Even the most expensive Mustangs are considered relatively cheaper than other horse breeds. However, before buying one, you should consider the additional expenses that you would have to spend for properly maintaining the horse.
Are They Good For Beginners?
How a Mustang horse behaves with a beginner is completely down to its training. If a Mustang is untrained, it’s not suited for a beginner, as the horse will take a long time to trust the person. In such a scenario, it’s best to hire a reputed trainer who can act as the bridge between the owner and the horse. However, this would also add to the maintenance expenses.
On the other hand, Mustangs that have been well-trained and display good behavior don’t take much time to gel with beginners with little or no riding experience.
The Mustang is an incredibly agile and intelligent American wild horse.

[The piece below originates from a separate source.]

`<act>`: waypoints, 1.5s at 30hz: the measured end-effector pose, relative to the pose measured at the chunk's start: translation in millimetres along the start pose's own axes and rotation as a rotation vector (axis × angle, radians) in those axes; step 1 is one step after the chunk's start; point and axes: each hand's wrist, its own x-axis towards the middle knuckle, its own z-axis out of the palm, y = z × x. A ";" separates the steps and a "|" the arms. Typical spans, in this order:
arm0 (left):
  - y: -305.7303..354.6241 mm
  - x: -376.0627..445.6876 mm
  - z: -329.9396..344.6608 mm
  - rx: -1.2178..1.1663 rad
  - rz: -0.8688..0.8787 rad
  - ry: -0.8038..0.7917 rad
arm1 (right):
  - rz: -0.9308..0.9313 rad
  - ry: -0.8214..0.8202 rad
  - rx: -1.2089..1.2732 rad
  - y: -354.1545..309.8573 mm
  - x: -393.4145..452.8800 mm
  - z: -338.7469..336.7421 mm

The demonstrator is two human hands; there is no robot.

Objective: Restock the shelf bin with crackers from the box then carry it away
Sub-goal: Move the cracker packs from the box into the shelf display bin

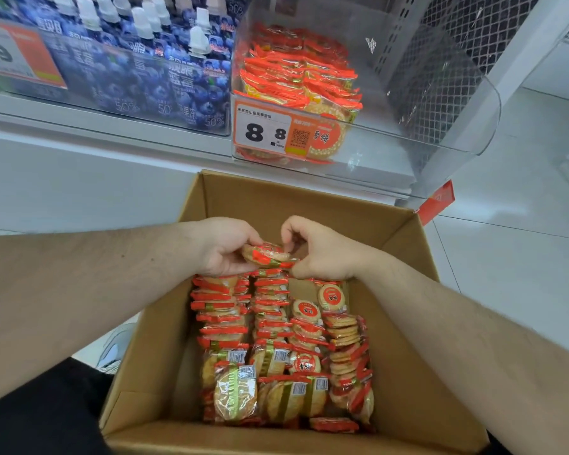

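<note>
Crackers point(276, 349) fill a cardboard box point(408, 372) on white floor point(523, 264) below shelf point(79, 126).

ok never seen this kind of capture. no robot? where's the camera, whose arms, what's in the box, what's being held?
No robot here: a person works with bare hands. The single picture comes from a wide-angle camera worn on the head, looking forward and down, so the arms entering from the bottom are the wearer's own. The left hand and right hand together hold one cracker packet above an open cardboard box still packed with rows of the same orange-and-clear packets. Ahead stands a clear shelf bin, partly filled with crackers at its left side, with a price tag on its front. Left of it is a bin of blue pouches.
</note>
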 end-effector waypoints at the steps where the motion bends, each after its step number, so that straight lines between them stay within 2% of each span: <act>1: 0.5 0.6 -2.5 0.037 0.042 0.031 | 0.085 -0.004 0.029 12.1 2.9 6.2; 4: 0.0 1.4 -4.4 0.151 0.148 0.105 | 0.345 -0.094 -0.193 64.6 6.4 48.6; 8: -1.3 -0.6 1.1 0.261 0.186 0.101 | 0.510 -0.537 -0.355 115.2 -4.0 115.3; 10: -1.2 -0.8 3.1 0.302 0.184 0.086 | 0.526 -0.671 -0.432 124.6 -8.8 134.9; 13: -0.8 -0.6 4.0 0.331 0.181 0.066 | 0.515 -0.671 -0.498 129.8 -13.5 149.8; 16: 0.5 -1.2 3.1 0.336 0.192 0.061 | 0.452 -0.653 -0.505 122.5 -11.8 135.3; 18: 2.3 -1.6 2.5 0.328 0.215 0.064 | 0.426 -0.580 -0.464 115.7 -8.7 111.0; 23: 10.5 -6.0 1.7 0.278 0.300 0.079 | 0.276 -0.191 -0.538 83.1 -19.8 26.1; 26: 17.6 -11.1 1.9 0.228 0.361 0.099 | 0.122 0.128 -0.496 61.2 -41.6 -15.0; 29: 23.4 -15.8 3.4 0.172 0.411 0.106 | -0.144 0.516 -0.417 46.0 -66.3 -33.0; 32: 28.4 -21.5 7.1 0.138 0.448 0.103 | -0.336 0.761 -0.437 34.8 -82.0 -31.2; 35: 33.4 -32.9 13.7 0.077 0.466 0.045 | -0.414 0.844 -0.453 24.9 -82.5 -21.6; 38: 35.4 -44.8 19.3 0.031 0.489 -0.058 | -0.485 0.830 -0.453 18.1 -77.8 -12.9; 42: 33.8 -57.7 24.9 0.056 0.543 -0.157 | -0.461 0.705 -0.440 9.3 -76.2 -8.4; 45: 33.5 -61.3 26.4 0.064 0.636 -0.136 | -0.432 0.578 -0.495 3.4 -78.2 -9.8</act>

The best thing about Mustangs is that they can be trained to be domesticated horses easily, even though their origins are in the wilderness. The fact that they also live long lives also makes them one of the most desired horses in the world.
While maintaining Mustangs comes with the usual costs of feeding, medical expenses, and more, it must be said that compared to other breeds, they are more affordable to maintain. All in all, if you’re on the lookout for a horse that has numerous positive qualities without being too expensive, look no further than the Mustang.